- _TASK GOAL_
Locate each line below that includes "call" and reproduce it.

- _WORKING DATA_
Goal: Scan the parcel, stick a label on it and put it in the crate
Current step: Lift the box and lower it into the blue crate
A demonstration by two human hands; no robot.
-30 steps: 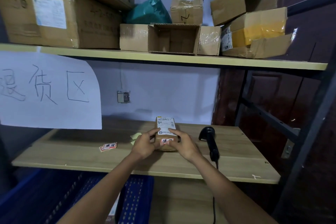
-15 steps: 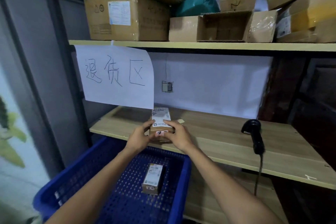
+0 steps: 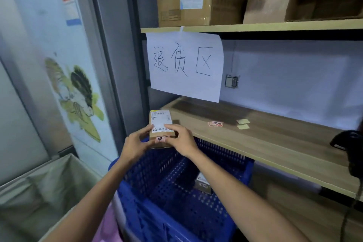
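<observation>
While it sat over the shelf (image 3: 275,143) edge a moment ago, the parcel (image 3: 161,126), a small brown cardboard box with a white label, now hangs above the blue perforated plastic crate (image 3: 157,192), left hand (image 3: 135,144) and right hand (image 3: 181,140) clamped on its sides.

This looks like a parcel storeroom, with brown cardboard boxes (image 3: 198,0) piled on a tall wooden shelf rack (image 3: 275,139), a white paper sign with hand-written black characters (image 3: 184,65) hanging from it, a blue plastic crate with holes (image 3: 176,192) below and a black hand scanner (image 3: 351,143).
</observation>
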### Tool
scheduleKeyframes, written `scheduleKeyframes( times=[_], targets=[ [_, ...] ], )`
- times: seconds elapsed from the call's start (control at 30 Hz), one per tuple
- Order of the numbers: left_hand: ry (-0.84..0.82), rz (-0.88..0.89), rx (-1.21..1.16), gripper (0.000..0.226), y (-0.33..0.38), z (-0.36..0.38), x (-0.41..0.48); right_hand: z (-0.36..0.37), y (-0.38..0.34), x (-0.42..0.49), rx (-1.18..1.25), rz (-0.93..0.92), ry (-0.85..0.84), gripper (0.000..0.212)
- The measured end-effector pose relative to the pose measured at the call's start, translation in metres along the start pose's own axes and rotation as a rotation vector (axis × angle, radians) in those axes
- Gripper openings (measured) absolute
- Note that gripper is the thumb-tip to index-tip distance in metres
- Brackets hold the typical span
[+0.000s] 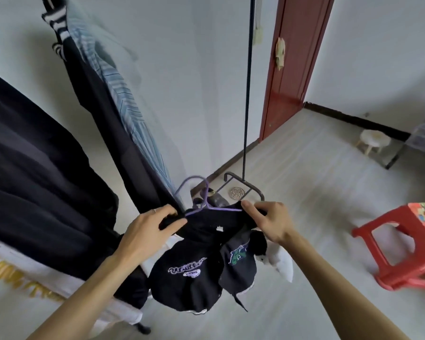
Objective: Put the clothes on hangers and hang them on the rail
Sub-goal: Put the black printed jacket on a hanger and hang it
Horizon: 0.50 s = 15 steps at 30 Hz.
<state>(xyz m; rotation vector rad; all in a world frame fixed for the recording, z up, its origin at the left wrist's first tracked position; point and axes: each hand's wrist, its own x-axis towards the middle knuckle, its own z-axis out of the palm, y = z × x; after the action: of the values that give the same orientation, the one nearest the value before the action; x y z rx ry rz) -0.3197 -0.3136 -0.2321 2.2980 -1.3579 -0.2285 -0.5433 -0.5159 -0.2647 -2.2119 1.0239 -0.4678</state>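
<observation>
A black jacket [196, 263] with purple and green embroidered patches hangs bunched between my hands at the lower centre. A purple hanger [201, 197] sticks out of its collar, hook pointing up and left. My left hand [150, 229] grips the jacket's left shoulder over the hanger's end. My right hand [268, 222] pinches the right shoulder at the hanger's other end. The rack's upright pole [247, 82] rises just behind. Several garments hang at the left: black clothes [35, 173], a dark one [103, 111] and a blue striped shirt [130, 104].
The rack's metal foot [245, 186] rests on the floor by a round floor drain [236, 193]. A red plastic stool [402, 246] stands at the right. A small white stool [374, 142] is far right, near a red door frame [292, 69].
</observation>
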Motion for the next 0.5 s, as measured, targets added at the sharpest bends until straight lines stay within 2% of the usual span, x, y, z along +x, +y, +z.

- _WRITTEN SOLUTION_
- times: seconds elapsed from the call's start (control at 30 Hz), one per tuple
- The measured end-effector pose relative to the pose measured at the call's start, translation in metres along the start pose's own axes and rotation as a rotation vector (axis × angle, radians) in those axes

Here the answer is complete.